Außerdem wird in dieser und der folgenden Szene in wenigen Worten die Armut der Familie Thiel gezeigt. So ist Tobias mit nur »wenigen Kleidungsstücken« (42) ausgestattet und der Bahnmeister – Thiels Vorgesetzter – überlässt der Familie »ein Stück Land längs des Bahndammes in unmittelbarer Nähe des Wärterhäuschens umsonst« und zwar als Almosen (42). Dadurch, dass die Armut der Familie nur wie nebenbei geschildert wird, erreicht die Novelle zweierlei. Einerseits erscheint die Armut als absolute Normalität des Milieus, sie ist buchstäblich gar keiner vielen Worte wert. Andererseits erweist sich die Novelle dadurch als Text, der nicht bloße Sozialkritik leisten will, sondern auf etwas Tiefgründigeres abzielt. Hier zeigen sich indirekt die mystizistischen Tendenzen der Novelle – und weil es sich um eine personale Erzählsituation handelt, werden damit zugleich die mystizistischen Neigungen Thiels porträtiert. Denn ihm, der sich in Gedanken und Träumereien verliert, erscheint seine Armut als etwas Unwesentliches.

Im zweiten Kapitel tritt auch das letzte Mal das Urteil der Nachbarn auf (44). Dadurch, dass die restlichen 25 Seiten – der Großteil der Novelle – nicht mehr auf die stereotype Schilderung der Gedanken »der Leute« zurückgreift, wird die zunehmende Isolation Thiels angedeutet. Er verliert sich in seinem beginnenden Wahn.

Dieser wird auch symbolisiert in der Überfahrt über die Spree. Thiel ist Eigentümer eines kleinen Kahns (44), die Anklänge an Charon, den Fährmann aus der griechischen Mythologie, der die Gestorbenen in den Hades, die Unterwelt, bringt, sind dabei kein Zufall. Die ganze Novelle strotzt vor Dichotomien. Da sind die beiden Frauen, die für verschiedene stereotype Ausprägungen des Weiblichen stehen. Der Gegensatz Natur vs. Kultur zieht sich leitmotivisch durch das ganze Werk.
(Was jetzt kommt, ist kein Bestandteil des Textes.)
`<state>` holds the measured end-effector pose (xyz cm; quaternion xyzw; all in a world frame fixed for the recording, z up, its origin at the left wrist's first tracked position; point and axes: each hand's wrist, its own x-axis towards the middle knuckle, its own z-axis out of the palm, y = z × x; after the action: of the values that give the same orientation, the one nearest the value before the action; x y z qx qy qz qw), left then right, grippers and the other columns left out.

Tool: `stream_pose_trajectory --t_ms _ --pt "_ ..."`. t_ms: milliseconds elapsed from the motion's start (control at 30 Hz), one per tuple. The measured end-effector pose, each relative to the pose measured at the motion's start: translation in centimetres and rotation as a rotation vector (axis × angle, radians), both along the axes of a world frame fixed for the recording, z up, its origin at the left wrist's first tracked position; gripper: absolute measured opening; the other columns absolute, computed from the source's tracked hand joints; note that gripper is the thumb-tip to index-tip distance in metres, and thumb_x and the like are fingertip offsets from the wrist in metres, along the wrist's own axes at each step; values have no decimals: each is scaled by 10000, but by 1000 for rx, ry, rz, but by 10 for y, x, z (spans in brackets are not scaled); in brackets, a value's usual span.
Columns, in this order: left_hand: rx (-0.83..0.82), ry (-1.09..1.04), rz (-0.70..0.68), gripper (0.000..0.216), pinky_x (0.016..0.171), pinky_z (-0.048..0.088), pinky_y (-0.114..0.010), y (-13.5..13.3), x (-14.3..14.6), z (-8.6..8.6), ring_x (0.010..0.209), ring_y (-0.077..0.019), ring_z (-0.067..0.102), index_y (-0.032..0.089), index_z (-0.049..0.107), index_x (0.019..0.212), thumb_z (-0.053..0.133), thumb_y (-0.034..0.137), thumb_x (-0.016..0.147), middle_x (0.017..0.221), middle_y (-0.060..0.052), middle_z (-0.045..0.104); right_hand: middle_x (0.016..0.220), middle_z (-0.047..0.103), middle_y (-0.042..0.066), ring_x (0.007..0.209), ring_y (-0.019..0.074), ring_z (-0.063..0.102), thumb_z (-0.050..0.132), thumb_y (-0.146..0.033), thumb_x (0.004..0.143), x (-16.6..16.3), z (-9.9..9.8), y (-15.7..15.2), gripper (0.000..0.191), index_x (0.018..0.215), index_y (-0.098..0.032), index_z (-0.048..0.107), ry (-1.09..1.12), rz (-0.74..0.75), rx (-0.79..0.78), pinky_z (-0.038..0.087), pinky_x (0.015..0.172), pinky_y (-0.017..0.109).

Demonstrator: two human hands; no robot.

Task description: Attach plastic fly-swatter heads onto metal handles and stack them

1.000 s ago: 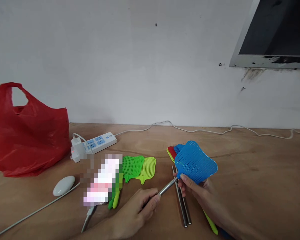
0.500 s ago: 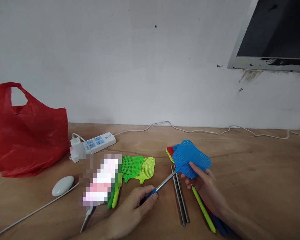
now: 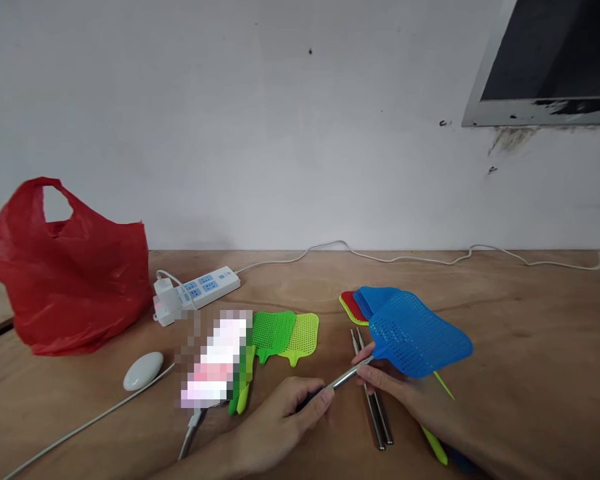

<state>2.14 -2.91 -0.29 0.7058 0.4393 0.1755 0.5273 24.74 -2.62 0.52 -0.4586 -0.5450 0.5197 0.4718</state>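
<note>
A blue fly swatter (image 3: 417, 333) with a perforated head is held tilted above the table. My left hand (image 3: 287, 417) is closed around the handle end of its metal rod. The fingers of my right hand (image 3: 397, 390) pinch the rod just below the head. Beneath it lie two loose metal rods (image 3: 380, 420), side by side. A yellow-green handle (image 3: 435, 445) is partly covered by my right forearm. Behind the held swatter, a red swatter head (image 3: 349, 307) and other heads overlap in a stack, partly hidden.
To the left are a green swatter head (image 3: 273, 332), a yellow-green head (image 3: 307, 333) and a blurred-out phone-like object (image 3: 215, 363). A white oval object (image 3: 143, 371), a power strip (image 3: 215, 285) with its cable and a red plastic bag (image 3: 80, 280) stand farther left.
My right hand has shifted from the blue swatter's head down to the rod beside it. The swatter head has moved right and turned flatter. My left hand keeps its hold.
</note>
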Motion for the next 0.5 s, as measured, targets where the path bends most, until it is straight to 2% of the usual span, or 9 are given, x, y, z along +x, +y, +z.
stream_pose_trajectory --t_ms 167,267,333,400,500 --pt "-138 -43 -9 648 498 258 -250 -2 -1 1 533 -106 286 223 392 671 369 849 836 591 81 328 781 747 18 723 198 717 809 -476 731 0 1 -6 240 803 -259 734 43 10 19 601 751 323" --pt "-300 -52 -58 628 412 210 -220 2 -5 11 433 -83 268 237 398 716 404 857 817 525 99 350 747 745 14 687 197 717 802 -467 749 1 -3 -6 229 825 -262 735 91 6 9 605 730 336" --pt "-594 -109 -55 603 371 99 -215 6 -8 19 395 -72 176 247 389 752 519 835 785 493 120 313 724 740 16 664 200 712 804 -462 751 0 -6 -5 226 835 -262 743 114 7 2 607 714 348" --pt "-829 -236 -167 603 364 2 -230 9 -9 26 401 -71 70 245 344 702 595 788 782 478 130 222 704 734 24 651 205 704 806 -466 748 -1 -8 -4 232 832 -256 753 131 3 -2 605 696 357" --pt "-972 -360 -251 614 365 -52 -245 10 -8 29 419 -76 15 242 308 668 669 725 780 487 128 182 704 732 40 659 214 697 812 -472 739 -1 -9 -1 250 824 -241 763 151 -22 -1 599 691 367"
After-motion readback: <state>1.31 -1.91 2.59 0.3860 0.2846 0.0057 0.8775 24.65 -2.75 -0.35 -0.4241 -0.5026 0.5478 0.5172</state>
Arbeit und Heim sind streng voneinander geschieden, genauso wie die beiden Ufer: an dem einen befindet sich die Siedlung, am anderen Ufer der Forst. Der Forst wiederum ist verknüpft mit Minna, der Arbeit und der Natur, während die Siedlung verknüpft ist mit Lene, dem Zuhause und der Kultur. All diese Dichotomien aber sind der einen, ganz großen Dichotomie untergeordnet: dem Gegensatz von Leben und Tod. Der Tod zieht sich leitmotivisch durch die Novelle. Bereits auf der ersten Seite wird Minnas Tod thematisiert. Wenige Seiten später (41) wird der Tod eines Hirschbocks geschildert. Das Finale der Novelle aber wird eingeläutet durch den Tod Tobias', den anschließenden Tod Lenes und des Säuglings und schließlich durch die geistige Umnachtung Thiels, die zwar kein Tod im physiologischen Sinne ist, aber durch den Tod des Subjekts durchaus analog zu werten ist.

Das zweite Kapitel weist ferner eine kunstvolle Komposition in dem Sinne auf, dass es mit dem gleichen Motivkomplex beginnt und aufhört. Zu Anfang bemerkt Thiel die Spuren auf Tobias' Wange, das Ende des Kapitels besteht darin, dass er Tobias' Misshandlung durch sein Eintreten unterbricht (47). Beide Male macht er sich allerdings schuldig, indem er nicht Partei für seinen Erstgeborenen ergreift. Genau dies wird sich als folgenschwer erweisen. Der schließlich manifeste Wahn verdankt sich auch seinem latenten Schuldgefühl.

Veröffentlicht am 6. April 2023. Zuletzt aktualisiert am 6. April 2023.